The class VIII myosin ATM2 stabilizes actin-plasma membrane contacts by locally promoting PtdIns(4,5)P2 nanodomain formation in tobacco pollen tubes

The intersection of actin-filaments with the plasma membrane in plant cells involves lipid-protein interactions by the Arabidopsis class VIII-myosin, ATM2 that are currently not understood. Using pollen tube cells as a model, we describe how ATM2 enables actin-plasma membrane contacts by modulating membrane lipid nano-organization. ATM2 binds both actin and phosphatidylinositol 4,5-bisphosphate (PtdIns(4,5)P2), a lipid required for ATM2-plasma membrane-attachment. Overexpression of ATM2 unexpectedly stabilized actin-dynamics and altered pollen tube-morphology. Actin-dynamics remained unaltered upon overexpression of a lipid binding-defective ATM2-variant.

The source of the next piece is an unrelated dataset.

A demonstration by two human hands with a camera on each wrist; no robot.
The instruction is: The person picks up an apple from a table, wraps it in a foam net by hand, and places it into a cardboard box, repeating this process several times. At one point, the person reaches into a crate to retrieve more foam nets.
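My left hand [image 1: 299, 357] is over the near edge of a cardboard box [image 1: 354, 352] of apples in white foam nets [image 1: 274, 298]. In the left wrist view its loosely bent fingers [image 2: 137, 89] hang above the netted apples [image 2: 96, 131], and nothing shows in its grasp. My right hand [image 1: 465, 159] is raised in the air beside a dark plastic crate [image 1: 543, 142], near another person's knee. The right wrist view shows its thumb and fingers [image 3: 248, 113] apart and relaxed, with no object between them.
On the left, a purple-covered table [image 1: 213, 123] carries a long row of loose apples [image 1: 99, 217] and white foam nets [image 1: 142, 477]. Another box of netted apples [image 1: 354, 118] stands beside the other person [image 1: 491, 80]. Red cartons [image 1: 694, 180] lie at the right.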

ATM2-effects on actin-dynamics required PtdIns(4,5)P2, as artificial PtdIns(4,5)P2-depletion in pollen tubes abolished effects of full-length ATM2 on actin dynamics despite its retained plasma membrane-association. ATM2 colocalized and interacted with the PI4P 5-kinase, PIP5K2, which resides at actin-plasma membrane-contacts and forms PtdIns(4,5)P2-nanodomains facilitating ROP-dependent actin-stabilization. Upon ATM2-overexpression, a fluorescent PtdIns(4,5)P2-biosensor decorated an expanded plasma membrane-region in vivo, indicating a promoting effect of ATM2 on PtdIns(4,5)P2-abundance. Moreover, catalytic activity of purified recombinant PIP5K2 protein was enhanced upon coincubation with a purified C-terminal ATM2-fragment in vitro, suggesting that ATM2 contributes to the intrinsic regulation of PtdIns(4,5)P2-formation. Actin-dynamics are, thus, stabilized at the actin-plasma membrane interface by ATM2 locally promoting the formation of PtdIns(4,5)P2-nanodomains, thereby self-reinforcing ATM2-recruitment while also facilitating ROP-activation to stabilize membrane-proximal actin-filaments.